◆ Brief
Copy out every line of the data where the word "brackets" is found.

◆ Extracted records
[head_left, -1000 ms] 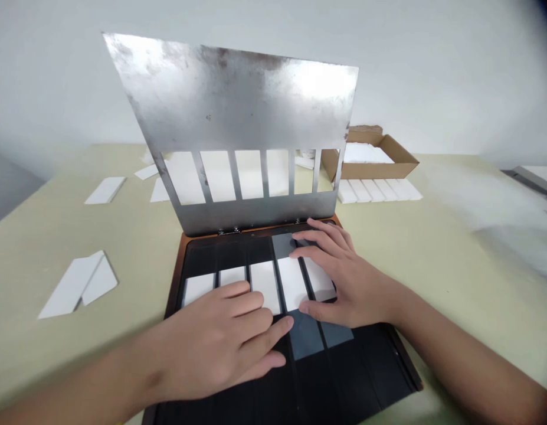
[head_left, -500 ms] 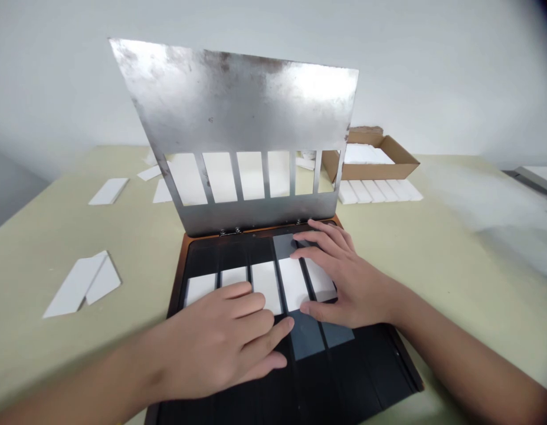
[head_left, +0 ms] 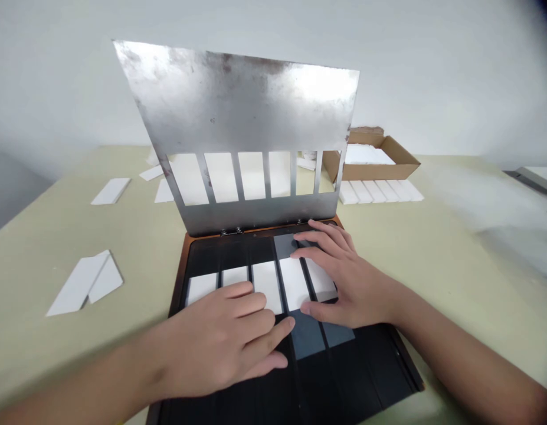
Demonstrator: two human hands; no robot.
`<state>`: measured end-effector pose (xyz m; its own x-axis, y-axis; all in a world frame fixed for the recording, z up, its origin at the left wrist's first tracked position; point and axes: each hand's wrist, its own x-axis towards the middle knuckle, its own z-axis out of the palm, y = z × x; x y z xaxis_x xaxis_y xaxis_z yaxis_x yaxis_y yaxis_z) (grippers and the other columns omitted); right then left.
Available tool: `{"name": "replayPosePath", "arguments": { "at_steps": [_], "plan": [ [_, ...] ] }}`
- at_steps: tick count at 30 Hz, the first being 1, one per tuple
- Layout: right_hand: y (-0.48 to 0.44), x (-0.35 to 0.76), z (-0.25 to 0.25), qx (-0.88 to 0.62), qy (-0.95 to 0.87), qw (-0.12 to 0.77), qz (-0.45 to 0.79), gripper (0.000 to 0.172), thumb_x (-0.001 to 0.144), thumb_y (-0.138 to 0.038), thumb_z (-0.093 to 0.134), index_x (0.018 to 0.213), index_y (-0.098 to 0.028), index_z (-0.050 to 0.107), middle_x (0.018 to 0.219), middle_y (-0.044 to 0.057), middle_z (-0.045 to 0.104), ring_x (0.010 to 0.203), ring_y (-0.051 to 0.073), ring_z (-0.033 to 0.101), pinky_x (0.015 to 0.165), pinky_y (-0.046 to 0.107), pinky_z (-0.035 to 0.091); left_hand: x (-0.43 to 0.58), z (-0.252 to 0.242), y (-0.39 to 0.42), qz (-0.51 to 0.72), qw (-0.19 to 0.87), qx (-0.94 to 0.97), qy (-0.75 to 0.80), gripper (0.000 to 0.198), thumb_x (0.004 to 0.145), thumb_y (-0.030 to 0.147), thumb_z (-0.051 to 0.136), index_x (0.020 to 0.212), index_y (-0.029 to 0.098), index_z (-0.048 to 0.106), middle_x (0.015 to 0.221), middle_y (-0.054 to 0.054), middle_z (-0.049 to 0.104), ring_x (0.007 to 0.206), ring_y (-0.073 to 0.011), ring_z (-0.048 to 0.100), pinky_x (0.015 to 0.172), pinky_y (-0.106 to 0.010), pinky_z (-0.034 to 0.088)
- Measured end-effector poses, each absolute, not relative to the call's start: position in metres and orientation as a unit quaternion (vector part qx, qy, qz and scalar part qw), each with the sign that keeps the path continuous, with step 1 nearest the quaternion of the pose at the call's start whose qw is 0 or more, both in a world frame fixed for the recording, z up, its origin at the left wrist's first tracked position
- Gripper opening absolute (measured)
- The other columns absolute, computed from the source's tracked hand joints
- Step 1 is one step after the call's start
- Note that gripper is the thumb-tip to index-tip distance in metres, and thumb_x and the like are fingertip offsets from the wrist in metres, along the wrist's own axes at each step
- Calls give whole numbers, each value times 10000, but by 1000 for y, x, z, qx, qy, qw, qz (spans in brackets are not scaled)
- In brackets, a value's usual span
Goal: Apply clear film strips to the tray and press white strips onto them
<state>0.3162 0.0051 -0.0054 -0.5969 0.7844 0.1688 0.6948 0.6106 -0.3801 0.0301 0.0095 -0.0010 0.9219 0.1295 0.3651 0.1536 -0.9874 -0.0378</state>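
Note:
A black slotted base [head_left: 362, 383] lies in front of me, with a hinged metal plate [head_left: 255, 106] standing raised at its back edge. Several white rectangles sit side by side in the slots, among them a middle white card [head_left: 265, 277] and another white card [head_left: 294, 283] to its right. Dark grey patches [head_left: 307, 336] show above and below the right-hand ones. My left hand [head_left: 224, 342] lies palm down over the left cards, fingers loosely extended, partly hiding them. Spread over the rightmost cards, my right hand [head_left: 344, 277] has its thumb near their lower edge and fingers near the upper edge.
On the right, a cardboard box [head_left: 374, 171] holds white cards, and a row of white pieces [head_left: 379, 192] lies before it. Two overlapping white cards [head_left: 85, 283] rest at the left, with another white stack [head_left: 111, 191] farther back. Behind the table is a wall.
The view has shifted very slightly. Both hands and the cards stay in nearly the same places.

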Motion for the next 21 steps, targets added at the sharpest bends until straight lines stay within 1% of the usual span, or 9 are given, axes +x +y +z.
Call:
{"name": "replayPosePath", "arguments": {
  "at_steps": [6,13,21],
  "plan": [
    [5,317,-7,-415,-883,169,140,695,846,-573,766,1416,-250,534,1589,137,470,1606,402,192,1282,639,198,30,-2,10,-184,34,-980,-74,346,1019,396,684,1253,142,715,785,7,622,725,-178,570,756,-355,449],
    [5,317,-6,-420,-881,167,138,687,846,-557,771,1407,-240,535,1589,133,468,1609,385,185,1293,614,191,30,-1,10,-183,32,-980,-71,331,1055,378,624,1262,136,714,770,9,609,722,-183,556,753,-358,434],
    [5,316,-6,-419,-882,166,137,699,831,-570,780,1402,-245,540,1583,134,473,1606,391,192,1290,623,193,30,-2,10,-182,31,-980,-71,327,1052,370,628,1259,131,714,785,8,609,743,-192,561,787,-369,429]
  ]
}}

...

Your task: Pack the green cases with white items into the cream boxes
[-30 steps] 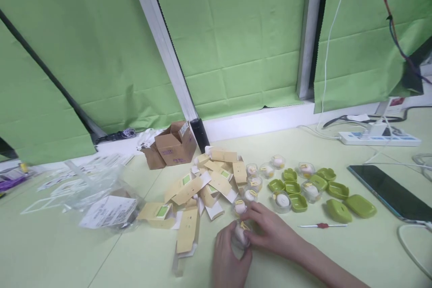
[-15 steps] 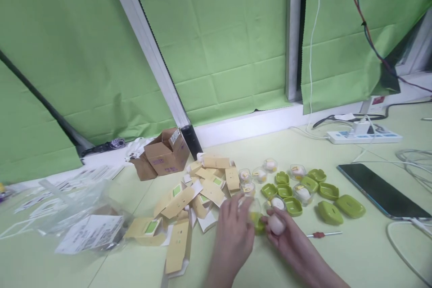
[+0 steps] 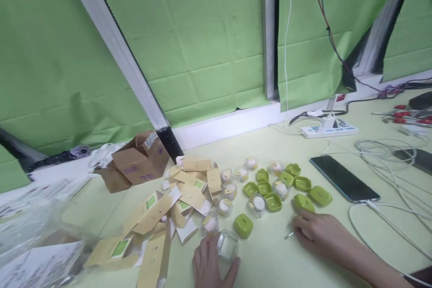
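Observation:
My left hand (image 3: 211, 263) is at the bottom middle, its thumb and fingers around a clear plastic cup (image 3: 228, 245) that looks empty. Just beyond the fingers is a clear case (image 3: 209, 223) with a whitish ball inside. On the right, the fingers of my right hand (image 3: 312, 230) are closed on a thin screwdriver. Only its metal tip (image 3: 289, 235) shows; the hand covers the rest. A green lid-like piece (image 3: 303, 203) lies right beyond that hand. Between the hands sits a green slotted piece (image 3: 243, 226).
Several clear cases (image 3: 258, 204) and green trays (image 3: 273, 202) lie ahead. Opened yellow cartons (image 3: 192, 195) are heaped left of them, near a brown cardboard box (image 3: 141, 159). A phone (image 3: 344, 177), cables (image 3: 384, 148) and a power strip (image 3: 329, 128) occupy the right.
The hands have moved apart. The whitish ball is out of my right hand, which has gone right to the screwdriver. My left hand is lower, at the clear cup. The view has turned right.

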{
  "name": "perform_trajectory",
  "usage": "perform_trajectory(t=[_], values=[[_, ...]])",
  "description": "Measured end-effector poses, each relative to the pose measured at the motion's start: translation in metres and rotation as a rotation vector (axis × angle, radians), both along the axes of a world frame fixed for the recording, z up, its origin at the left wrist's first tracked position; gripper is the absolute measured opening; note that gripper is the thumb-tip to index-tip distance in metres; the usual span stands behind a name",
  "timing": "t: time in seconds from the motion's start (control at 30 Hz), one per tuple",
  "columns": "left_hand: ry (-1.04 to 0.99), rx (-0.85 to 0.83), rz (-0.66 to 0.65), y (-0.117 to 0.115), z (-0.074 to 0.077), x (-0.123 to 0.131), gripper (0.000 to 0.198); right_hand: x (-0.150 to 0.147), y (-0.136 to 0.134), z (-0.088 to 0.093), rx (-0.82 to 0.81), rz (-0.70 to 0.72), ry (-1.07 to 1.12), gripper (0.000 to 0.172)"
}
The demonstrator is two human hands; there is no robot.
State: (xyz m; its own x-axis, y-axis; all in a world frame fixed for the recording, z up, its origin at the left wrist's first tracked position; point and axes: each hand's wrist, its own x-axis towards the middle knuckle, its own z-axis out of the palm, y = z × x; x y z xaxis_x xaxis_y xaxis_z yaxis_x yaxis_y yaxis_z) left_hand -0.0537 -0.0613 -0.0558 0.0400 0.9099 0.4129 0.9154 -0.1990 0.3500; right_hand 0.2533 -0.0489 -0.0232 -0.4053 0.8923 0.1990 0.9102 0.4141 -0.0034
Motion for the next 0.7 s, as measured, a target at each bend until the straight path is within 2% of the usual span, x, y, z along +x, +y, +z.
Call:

◆ Output for this exercise
- Calls give whole numbers, each value times 10000, but by 1000 for y, x, z, qx, qy, qw, qz (spans in brackets are not scaled)
- In brackets, a value's usual span

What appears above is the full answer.